J'ai poursuivi sur ces deux sujets. Sur le premier point concernant les femmes qui investissent dans leurs propres cultures, j'ai rapidement découvert que démarrer une plantation était une stratégie très importante pour les femmes approchant la ménopause. Les femmes craignaient d'être usurpées par une autre épouse ou une autre petite amie.
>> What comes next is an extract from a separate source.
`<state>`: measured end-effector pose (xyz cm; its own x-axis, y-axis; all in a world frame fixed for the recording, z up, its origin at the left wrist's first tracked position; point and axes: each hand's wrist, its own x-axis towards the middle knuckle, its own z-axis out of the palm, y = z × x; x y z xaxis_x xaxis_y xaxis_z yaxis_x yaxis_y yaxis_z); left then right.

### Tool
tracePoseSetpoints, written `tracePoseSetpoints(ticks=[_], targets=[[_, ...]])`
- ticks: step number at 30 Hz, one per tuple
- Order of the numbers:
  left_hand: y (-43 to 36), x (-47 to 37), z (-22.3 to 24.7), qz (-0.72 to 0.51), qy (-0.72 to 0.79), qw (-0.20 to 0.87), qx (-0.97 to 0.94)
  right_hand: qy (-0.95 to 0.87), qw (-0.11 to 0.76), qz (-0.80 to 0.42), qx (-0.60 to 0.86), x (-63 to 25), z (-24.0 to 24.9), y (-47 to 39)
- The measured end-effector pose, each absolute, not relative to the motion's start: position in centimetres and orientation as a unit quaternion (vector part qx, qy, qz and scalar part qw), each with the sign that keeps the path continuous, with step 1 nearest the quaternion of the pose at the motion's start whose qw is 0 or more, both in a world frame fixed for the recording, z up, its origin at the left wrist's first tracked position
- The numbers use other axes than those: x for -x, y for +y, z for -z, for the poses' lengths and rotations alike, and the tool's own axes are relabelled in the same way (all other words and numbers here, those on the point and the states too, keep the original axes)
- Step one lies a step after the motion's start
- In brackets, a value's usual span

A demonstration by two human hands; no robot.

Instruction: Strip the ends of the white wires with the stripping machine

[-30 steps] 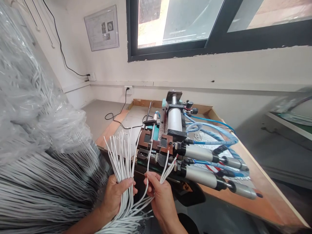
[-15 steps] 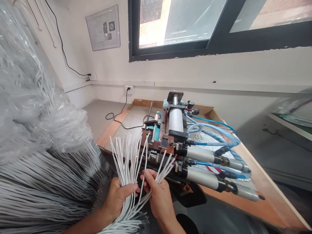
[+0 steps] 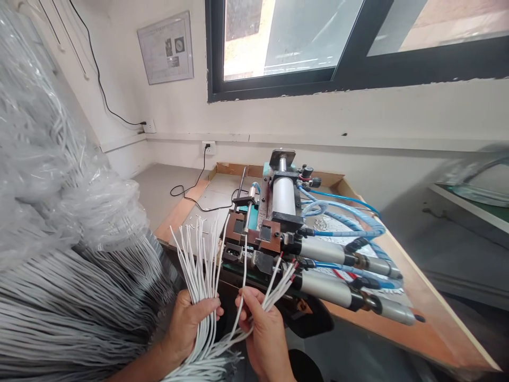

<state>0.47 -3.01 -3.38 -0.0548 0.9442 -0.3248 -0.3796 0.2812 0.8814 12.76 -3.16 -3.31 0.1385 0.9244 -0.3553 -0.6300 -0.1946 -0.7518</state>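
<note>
My left hand (image 3: 194, 318) is closed round a thick bundle of white cables (image 3: 199, 270), whose free ends fan upward. Between thumb and fingertips, my right hand (image 3: 262, 323) pinches a single white cable (image 3: 244, 265) that stands upright, its tip at the pneumatic machine (image 3: 254, 233). Several more cables (image 3: 280, 284) lie in the same right hand and lean to the right; red shows at some of their ends. Both hands are in front of the machine, a short way apart. The lower lengths of the cables run together below the hands.
A large mass of grey cables (image 3: 71, 302), partly wrapped in clear plastic (image 3: 79, 196), fills the left side. Silver air cylinders (image 3: 326, 289) and blue hoses (image 3: 358, 231) stick out on the machine's right. Wooden edging (image 3: 441, 297) borders the bench. A black power cord (image 3: 199, 207) lies behind.
My right hand has moved slightly right, away from the left, drawing the single cable apart from the bundle to the machine. The left hand has shifted slightly left with its bundle.
</note>
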Motion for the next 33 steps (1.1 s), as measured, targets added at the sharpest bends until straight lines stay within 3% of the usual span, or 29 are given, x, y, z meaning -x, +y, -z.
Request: tracePoseSetpoints(ticks=[10,16,23,33], targets=[[-3.1,-0.3,4.0,-0.522,0.483,0.637,-0.297,-0.162,0.596,-0.669,0.414,-12.9,2.8,-2.2],[-3.2,-0.5,3.7,-0.500,0.455,0.648,-0.352,-0.212,0.537,-0.729,0.369,-12.4,2.7,-1.2],[-3.3,-0.4,3.4,-0.489,0.476,0.637,-0.358,-0.249,0.604,-0.624,0.429,-12.3,3.5,-2.4],[-3.2,-0.3,3.9,-0.518,0.521,0.608,-0.301,-0.185,0.591,-0.636,0.461,-13.1,4.3,-3.2]])
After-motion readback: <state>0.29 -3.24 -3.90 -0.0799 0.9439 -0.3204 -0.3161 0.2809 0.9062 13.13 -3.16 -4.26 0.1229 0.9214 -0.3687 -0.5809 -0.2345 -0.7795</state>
La peur de la rupture du mariage et de l'abandon était bien réelle. Les arbres de la femme sur les terres de son père étaient plus sûrs car ils ne seraient jamais comptés parmi les biens de son mari. Elle (et ses enfants biologiques) resteraient les seuls bénéficiaires. Ses frères protégeraient ses intérêts économiques. Elle avait alors la possibilité de rentrer chez elle si le mariage échouait ou si le veuvage s'avérait difficile dans le village de son mari.
Le deuxième facteur – la sous-représentation des intérêts agricoles des femmes – a eu de graves conséquences sur la visibilité des femmes au sein de la chaîne de commercialisation. Comme ni les acheteurs de cacao ni les organismes non gouvernementaux soutenant le secteur du cacao ne savaient que les femmes possédaient ces plantations « éloignées », les femmes n’étaient pas activement recherchées comme actrices économiques possédant leurs propres produits. Heureusement, après avoir pris connaissance de mes témoignages, certains acheteurs de cacao ont manifesté leur intérêt pour le développement de débouchés commerciaux plus spécifiquement adaptés aux besoins des femmes qui ont du cacao « caché ».
Il est encourageant de qualifier ces produits de « produits des femmes », pour tenir compte du fait que la participation à la production de cacao reflète les besoins des femmes tout au long de leur vie. Bien que je ne puisse pas promettre que vous mangerez bientôt des « barres chocolatées produites par des femmes », si l’idée prend racine, les femmes africaines prendraient en main leur propre destin, en particulier lorsqu’elles sont confrontées à des conditions précaires liées à la vieillesse. Ce serait bien de ruminer cela.